## Activity
Beneath this line is the data. Output exactly the lines from the line with "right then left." to the line with "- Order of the", both ends included, and nothing more.

## Recorded data
+ + + +

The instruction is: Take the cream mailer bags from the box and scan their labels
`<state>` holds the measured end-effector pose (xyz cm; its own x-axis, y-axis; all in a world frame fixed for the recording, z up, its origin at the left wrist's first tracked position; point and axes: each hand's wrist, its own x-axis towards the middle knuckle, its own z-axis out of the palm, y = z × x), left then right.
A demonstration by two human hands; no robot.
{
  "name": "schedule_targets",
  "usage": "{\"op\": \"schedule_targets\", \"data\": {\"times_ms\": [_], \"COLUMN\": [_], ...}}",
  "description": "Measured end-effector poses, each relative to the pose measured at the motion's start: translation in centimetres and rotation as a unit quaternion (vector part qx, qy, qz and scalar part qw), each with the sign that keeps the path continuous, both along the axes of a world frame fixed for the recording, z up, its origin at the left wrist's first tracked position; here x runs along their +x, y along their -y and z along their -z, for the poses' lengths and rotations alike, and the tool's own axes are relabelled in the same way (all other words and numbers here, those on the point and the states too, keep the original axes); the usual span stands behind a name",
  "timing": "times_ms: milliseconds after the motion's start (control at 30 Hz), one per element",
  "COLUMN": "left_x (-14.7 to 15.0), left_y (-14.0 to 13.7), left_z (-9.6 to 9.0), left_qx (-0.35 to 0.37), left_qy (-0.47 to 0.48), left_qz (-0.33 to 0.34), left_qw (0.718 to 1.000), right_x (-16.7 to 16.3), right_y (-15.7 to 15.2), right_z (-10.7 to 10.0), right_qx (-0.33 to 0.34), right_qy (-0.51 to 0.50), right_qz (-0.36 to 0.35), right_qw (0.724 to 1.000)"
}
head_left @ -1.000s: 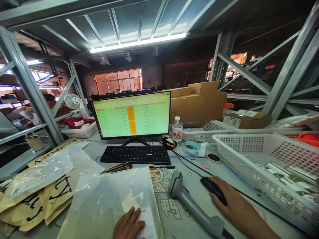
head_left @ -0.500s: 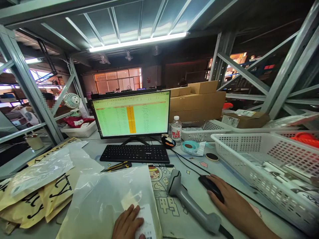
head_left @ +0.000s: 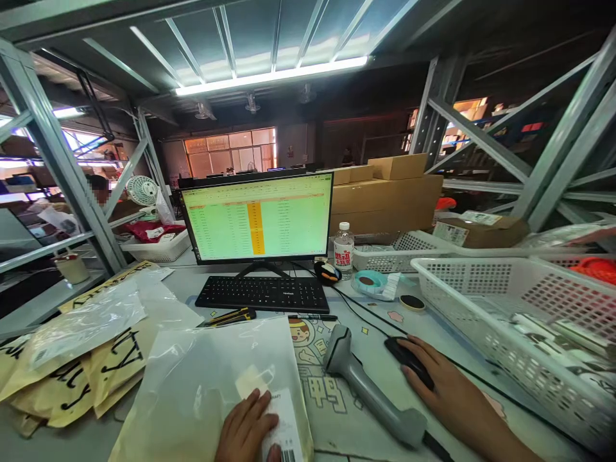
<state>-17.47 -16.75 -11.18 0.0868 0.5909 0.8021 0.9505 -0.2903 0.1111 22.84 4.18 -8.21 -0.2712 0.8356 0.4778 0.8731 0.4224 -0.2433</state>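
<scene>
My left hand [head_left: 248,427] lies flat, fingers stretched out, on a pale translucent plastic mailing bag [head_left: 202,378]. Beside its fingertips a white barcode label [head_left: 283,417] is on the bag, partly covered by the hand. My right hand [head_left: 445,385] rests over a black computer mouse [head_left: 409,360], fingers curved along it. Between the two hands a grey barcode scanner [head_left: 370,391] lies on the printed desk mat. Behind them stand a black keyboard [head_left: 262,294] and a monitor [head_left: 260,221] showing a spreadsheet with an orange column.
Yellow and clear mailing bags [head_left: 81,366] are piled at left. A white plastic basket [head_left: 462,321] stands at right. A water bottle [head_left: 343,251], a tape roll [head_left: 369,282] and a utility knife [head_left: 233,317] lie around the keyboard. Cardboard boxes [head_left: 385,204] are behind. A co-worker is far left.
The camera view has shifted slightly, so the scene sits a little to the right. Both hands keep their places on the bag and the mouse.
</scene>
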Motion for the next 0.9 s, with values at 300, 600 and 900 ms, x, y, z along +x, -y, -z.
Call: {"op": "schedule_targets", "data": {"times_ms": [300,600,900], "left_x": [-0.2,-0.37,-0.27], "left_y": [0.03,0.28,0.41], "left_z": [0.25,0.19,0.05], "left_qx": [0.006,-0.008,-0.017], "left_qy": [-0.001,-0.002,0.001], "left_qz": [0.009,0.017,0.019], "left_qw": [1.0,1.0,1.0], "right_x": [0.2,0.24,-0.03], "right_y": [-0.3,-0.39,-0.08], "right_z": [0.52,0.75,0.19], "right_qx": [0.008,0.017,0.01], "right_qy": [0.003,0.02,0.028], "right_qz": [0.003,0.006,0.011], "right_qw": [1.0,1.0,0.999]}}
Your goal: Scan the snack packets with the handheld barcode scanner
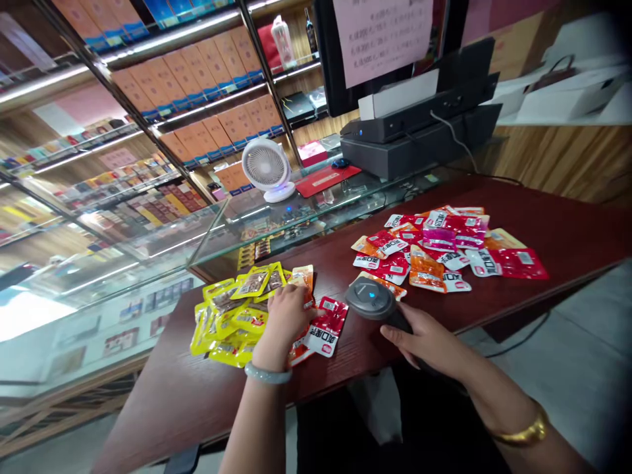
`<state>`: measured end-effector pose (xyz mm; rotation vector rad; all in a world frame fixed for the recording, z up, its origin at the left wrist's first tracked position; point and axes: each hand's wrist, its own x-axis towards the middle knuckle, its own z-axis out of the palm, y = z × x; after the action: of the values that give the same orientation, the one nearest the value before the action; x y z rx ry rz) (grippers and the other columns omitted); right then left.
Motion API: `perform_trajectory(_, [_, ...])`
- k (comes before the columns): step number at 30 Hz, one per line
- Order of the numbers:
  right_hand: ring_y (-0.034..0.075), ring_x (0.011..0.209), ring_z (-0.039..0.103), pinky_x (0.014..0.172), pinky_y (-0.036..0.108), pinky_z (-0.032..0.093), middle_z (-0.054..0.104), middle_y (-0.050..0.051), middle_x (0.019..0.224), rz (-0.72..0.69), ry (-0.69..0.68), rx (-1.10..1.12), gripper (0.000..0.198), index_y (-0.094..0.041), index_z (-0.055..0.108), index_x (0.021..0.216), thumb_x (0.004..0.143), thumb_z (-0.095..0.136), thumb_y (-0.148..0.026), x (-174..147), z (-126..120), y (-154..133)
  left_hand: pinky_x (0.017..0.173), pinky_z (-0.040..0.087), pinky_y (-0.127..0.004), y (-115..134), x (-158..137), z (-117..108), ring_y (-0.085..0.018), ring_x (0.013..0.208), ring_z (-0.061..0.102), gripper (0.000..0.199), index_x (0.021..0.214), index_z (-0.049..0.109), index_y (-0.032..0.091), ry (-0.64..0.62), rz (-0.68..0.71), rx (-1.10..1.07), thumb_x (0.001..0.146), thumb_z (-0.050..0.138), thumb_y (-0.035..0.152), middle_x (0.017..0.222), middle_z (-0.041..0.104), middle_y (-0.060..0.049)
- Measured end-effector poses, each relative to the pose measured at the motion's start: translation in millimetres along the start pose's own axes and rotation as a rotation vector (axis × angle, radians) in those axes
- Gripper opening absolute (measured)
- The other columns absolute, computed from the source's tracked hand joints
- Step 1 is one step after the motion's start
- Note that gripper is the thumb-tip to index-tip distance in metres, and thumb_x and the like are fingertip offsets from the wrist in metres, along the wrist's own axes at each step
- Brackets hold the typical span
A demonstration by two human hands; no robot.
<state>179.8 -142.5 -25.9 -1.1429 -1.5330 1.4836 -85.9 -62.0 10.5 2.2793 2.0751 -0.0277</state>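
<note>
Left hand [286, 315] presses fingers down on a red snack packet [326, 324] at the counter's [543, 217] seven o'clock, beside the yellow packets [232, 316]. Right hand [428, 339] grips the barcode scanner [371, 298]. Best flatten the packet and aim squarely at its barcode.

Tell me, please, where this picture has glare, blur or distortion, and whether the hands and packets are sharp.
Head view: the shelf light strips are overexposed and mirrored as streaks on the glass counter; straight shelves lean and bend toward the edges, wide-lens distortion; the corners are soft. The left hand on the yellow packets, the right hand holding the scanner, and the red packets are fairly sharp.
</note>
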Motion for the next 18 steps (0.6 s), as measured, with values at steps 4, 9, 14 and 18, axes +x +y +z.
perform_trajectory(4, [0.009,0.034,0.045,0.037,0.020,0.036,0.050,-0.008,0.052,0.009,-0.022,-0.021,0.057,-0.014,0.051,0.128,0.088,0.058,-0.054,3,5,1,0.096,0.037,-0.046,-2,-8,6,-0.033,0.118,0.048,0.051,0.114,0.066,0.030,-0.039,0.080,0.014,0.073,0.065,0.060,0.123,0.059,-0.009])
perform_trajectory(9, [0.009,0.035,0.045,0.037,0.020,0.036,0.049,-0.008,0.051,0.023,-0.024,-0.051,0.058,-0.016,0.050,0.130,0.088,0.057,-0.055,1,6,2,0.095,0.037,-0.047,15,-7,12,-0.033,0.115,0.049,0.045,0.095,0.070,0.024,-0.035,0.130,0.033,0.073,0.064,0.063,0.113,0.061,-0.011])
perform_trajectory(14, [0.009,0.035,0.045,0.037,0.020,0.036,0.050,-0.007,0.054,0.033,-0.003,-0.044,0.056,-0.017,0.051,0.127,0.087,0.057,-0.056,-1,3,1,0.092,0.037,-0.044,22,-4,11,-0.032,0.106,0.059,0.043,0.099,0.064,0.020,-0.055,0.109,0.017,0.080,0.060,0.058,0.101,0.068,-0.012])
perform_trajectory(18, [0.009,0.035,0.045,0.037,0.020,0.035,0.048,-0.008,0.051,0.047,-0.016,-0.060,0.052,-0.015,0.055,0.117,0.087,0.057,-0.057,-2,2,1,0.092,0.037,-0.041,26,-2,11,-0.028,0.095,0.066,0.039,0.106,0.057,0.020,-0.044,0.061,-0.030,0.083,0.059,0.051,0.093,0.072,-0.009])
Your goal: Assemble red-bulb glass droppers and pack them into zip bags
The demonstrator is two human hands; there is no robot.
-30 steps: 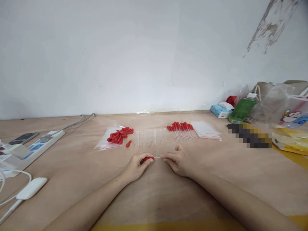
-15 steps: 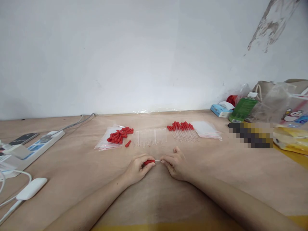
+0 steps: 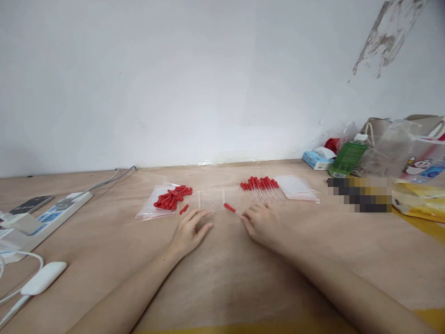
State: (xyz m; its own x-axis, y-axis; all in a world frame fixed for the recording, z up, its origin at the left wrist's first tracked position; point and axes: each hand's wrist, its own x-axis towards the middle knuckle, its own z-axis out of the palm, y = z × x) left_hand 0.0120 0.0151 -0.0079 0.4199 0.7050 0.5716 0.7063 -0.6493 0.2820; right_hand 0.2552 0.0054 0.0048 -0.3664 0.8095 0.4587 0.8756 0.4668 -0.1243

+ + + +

## Written response
`<state>`: measured end-effector pose (xyz mm; rotation vector rad; all in a world frame fixed for the recording, z up, its origin at the left wrist's first tracked position; point and axes: each hand's wrist, its own x-axis towards the middle knuckle, its own z-axis out of the palm, y = z × x; after the action: of the values that give the same orientation, the one nearest the value before the action; x y z rx ry rz) (grippers and the other columns omitted); right then left.
Motion API: `perform_trajectory(_, [_, ...])`
- k (comes before the columns): step number at 30 Hz, one per line
- Order of the numbers:

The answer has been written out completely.